Skosey noted that closed roads and bridges lead to gridlock, which already costs the region $7 billion a year. On an individual level, bad roads cost the average Illinois driver $400 to $800 a year in car repairs.
Paying the bill
The planning council figures that additional capital funding can be paid for through a 30-cent hike in the gas tax and a 50 percent hike in registration fees.
This would be tough — there hasn't been an increase in the 19-cent Illinois gas tax since 1991, or in the 18.4-cent federal tax since 1993. Illinois registration fees bumped up three years ago.
Another way of getting funding is through congestion pricing. Gov. Bruce Rauner has proposed creating toll lanes as part of the modernization of the Stevenson Expressway.
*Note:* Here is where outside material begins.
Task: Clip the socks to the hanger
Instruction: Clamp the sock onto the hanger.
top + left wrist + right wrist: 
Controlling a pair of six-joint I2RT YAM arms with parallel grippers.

Some type of "vehicle miles traveled" or VMT tax, which would charge drivers for use of the roads, is another possibility. This could be charged through a flat fee, which assumes that everyone drives a certain amount a year, or through a GPS-type device that accurately measures each car's miles.
The advantage of VMT over a gas tax is that as cars get more energy-efficient, a gas tax will be a less reliable way to get revenue. But there are obvious kinks in a VMT system, since a flat fee would benefit frequent drivers and be a disadvantage to those who don't drive as much. And a GPS-device would raise privacy issues.
Skosey sees VMT as the right approach, but not for five or 10 more years.
Illinois is certainly not the only state with infrastructure funding problems. The American Society of Civil Engineers has given the nation's infrastructure a "D+" grade and figures that in the next decade, every U.S. household will lose $3,400 annually because of infrastructure deficiencies.
But unlike Illinois, about 16 states have managed to raise their gas taxes in recent years, including conservative, tax-shy Nebraska and Idaho.
One sign of hope is a proposed constitutional amendment on the November ballot that would guarantee that levies such as the gas tax, tolls and license fees would be put into what amounts to a budget "lockbox" for transportation, Skosey said.
He said he thinks this would give the public greater confidence to support additional user fees — if they know the money is going to patch roads and not other Illinois' other budget holes.
"They understand the need," Szabo said of Illinois voters. "They're the ones that are stuck in traffic."